J’observe une bibliothèque peu animée. À ma droite se trouve un canapé rouge où trois personnes peuvent s’asseoir. Sur une des ces trois places, un homme dans la vingtaine se trouve sur son téléphone avec un bouquin posé sur ses genoux croisés. En face de ce canapé rouge, se trouve le même canapé avec le même nombre de places. Une fenêtre éclaire le dos du jeune homme. Devant moi, une grande armoire se dresse avec une centaine de bandes dessinées à caractère japonais. Contre le dos de cette armoire, la même armoire avec cette fois des livres différents que je ne peux vous citer. Un peu plus loin, six tables qui donnent sur la fenêtre sont collées les unes aux autres avec des ordinateurs de travail posés dessus. Derrière ces tables avec les ordinateurs se trouve une table ronde avec des chaises autour. Plusieurs affiches sont accrochées au plafond. L’une d’elle est un panneau de sortie de secours en vert et blanc. À peine plus loin que le panneau de sortie de secours se trouve le bureau des bibliothécaires.
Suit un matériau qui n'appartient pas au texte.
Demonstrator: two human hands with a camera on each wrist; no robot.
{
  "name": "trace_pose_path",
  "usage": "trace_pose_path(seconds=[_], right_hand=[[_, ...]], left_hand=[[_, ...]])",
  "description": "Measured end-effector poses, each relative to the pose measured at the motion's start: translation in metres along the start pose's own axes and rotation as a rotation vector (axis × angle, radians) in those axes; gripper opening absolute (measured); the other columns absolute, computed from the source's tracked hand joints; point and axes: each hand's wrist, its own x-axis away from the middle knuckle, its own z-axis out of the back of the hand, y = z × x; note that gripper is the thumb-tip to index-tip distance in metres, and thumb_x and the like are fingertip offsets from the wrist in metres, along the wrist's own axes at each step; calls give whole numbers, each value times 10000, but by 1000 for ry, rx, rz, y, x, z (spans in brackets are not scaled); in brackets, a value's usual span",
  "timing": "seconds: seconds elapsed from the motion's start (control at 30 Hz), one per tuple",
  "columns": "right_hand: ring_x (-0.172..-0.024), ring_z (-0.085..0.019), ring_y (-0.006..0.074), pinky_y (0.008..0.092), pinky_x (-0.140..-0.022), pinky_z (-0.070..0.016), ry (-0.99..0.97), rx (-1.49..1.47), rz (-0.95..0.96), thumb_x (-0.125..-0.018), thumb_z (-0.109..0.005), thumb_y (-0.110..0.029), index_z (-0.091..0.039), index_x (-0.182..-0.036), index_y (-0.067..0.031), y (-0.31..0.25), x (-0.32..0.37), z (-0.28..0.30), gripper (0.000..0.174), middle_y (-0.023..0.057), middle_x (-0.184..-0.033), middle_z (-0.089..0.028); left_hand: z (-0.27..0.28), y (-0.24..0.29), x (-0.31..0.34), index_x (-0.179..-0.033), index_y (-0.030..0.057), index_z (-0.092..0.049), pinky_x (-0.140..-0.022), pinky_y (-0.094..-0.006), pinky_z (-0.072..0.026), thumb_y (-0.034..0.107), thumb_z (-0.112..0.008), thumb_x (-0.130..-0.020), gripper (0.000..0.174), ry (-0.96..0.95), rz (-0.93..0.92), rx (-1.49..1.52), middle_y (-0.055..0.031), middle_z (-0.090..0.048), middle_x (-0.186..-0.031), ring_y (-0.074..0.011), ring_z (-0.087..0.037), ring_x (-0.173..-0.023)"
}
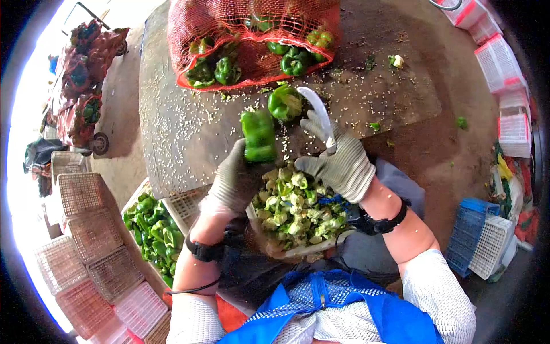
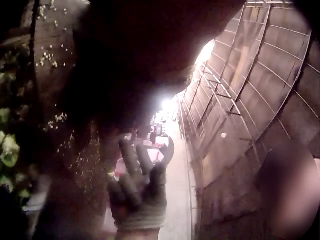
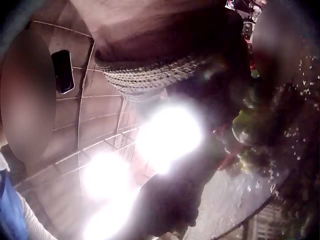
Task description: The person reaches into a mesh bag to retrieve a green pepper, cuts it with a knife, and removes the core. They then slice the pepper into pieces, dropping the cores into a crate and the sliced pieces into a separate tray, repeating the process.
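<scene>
Gloved, my left hand grips a green bell pepper, blurred, over the near edge of the seed-strewn table. In my right hand, also gloved, is a small curved knife, its pale blade pointing up and away from me. That hand and the blade also appear in the left wrist view. Another green bell pepper sits on the table just beyond the held one. Below both hands stands a crate heaped with pale green pepper cores. The right wrist view is mostly glare and dark shapes.
A red mesh bag of green peppers lies open toward me on the far side of the table. At my left is a crate of green pepper pieces. Stacked crates line the left; more crates stand right.
</scene>
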Motion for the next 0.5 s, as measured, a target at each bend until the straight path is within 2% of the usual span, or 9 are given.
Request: trace_pose_path(seconds=[0.03,0.07,0.13,0.2,0.23,0.33,0.37,0.47,0.5], right_hand=[[-1344,-436,255,355,-1071,-390,-24,-15,73,-724,-826,-477,-296,-1488,-26,9,-5,-3,1034,163,-1457,-441],[-1282,-475,244,354,-1049,-409,-6,-60,146,-708,-843,-456,-353,-1447,-21,9,-7,-8,988,150,-1394,-490],[-1188,-534,222,351,-1012,-440,24,-82,203,-690,-871,-408,-443,-1379,-16,9,-9,-14,901,124,-1303,-562],[-1125,-571,201,345,-981,-465,53,-39,168,-686,-891,-352,-510,-1327,-14,7,-7,-14,819,98,-1249,-608],[-1104,-579,188,339,-966,-474,48,-188,147,-692,-888,-338,-533,-1302,-21,8,-6,-16,774,88,-1223,-621],[-1031,-599,152,321,-909,-502,14,-339,115,-709,-870,-279,-579,-1250,-36,15,-6,-15,660,63,-1154,-652],[-1008,-604,142,318,-888,-510,14,-318,117,-715,-860,-255,-587,-1240,-39,15,-4,-15,630,56,-1135,-658],[-952,-611,119,309,-831,-527,7,-266,92,-736,-820,-200,-601,-1223,-42,18,2,-16,557,42,-1095,-670],[-939,-611,115,307,-815,-530,-11,-279,55,-746,-804,-192,-603,-1220,-42,23,5,-17,537,41,-1088,-672]], left_hand=[[0,-7,-5,-1310,73,-507,-946,-321,-484,94,-630,-921,408,-11,-27,-134,-91,-628,-1179,-221,-609,-1072],[-16,20,1,-1291,65,-509,-946,-327,-484,95,-632,-920,392,5,-95,-430,-101,-635,-1173,-229,-620,-1058],[-30,37,4,-1235,52,-518,-819,-389,-537,114,-685,-866,409,-38,-265,-677,-182,-638,-1104,-343,-660,-962],[-44,39,9,-1193,67,-532,-684,-479,-518,133,-665,-848,376,16,-437,-781,-187,-606,-915,-409,-628,-782],[-48,39,9,-1191,55,-530,-641,-482,-504,150,-686,-834,401,-9,-439,-840,-178,-586,-887,-388,-619,-744],[-58,36,17,-1179,57,-542,-679,-444,-523,152,-751,-772,467,77,-476,-783,-173,-598,-934,-393,-620,-800],[-61,40,19,-1123,56,-575,-680,-433,-524,159,-766,-765,419,66,-377,-804,-182,-598,-932,-385,-615,-816],[-55,28,20,-1075,55,-596,-713,-414,-535,164,-746,-817,318,-22,-427,-810,-125,-622,-924,-322,-643,-813],[-57,13,19,-1101,58,-619,-788,-368,-547,80,-720,-839,282,-48,-350,-528,-64,-663,-990,-229,-665,-877]])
Des affiches sont scotchées à la paroi en verre qui entoure le bureau. Un petit arbuste se tient au centre de la bibliothèque. Des planches grillagées avec plusieurs attaches pour des livres sont dispersées dans la salle. Il y a un pilier en béton juste à côté d’autres tables avec d’autres ordinateurs de travail. Ces tables sont postées après l’arbuste qui est seul au milieu de la bibliothèque.